**Your objective**: In how many lines of the listing does the string "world" appear? Give only the number.

**Provided data**:
══════
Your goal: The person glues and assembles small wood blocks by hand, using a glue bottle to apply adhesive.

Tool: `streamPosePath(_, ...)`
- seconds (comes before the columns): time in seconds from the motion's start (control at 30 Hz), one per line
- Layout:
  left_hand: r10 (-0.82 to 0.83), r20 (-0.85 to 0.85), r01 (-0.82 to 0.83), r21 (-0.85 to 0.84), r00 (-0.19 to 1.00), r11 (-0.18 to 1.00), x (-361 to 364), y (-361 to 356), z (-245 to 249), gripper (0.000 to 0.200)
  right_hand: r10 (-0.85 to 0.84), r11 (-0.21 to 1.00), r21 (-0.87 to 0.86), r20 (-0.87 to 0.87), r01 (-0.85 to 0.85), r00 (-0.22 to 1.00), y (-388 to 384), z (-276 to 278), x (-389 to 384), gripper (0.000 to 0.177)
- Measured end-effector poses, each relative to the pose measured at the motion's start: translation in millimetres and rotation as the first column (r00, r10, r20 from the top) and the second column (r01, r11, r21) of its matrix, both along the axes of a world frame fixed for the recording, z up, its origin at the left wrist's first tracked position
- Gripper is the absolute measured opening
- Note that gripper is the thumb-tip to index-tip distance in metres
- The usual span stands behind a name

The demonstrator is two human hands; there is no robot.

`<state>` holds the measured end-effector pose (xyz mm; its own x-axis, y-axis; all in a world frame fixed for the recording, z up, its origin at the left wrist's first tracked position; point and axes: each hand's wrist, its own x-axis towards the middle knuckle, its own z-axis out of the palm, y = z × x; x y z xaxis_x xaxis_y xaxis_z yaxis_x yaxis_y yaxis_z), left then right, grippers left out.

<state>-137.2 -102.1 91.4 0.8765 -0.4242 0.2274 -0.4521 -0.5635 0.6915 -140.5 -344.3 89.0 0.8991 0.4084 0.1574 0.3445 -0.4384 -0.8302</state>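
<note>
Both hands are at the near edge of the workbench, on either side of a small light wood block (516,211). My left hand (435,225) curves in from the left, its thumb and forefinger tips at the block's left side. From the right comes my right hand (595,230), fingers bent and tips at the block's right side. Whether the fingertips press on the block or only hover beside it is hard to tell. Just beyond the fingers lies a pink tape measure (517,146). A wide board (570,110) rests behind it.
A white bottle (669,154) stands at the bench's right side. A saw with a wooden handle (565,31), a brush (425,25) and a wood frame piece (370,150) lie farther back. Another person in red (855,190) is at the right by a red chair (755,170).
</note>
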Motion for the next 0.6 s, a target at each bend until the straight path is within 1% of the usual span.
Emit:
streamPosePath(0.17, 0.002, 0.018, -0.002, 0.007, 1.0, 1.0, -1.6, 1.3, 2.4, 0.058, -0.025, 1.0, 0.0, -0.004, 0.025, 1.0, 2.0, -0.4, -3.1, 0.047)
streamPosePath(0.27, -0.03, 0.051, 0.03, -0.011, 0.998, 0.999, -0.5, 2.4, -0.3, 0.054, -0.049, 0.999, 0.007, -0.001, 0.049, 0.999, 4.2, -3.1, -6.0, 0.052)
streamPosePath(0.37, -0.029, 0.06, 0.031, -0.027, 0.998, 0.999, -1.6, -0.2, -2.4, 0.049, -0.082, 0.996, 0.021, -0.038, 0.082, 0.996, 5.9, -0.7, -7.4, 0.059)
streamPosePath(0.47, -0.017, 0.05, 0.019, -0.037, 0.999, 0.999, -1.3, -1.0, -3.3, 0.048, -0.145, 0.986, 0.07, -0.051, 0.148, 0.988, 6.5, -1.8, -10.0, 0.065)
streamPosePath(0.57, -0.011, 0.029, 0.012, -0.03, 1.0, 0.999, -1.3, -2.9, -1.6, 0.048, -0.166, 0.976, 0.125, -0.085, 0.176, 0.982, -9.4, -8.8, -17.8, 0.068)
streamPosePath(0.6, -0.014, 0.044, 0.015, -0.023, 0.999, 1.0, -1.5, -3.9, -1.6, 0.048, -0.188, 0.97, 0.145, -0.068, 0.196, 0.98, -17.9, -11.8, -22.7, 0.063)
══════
**Response to this exercise**: 2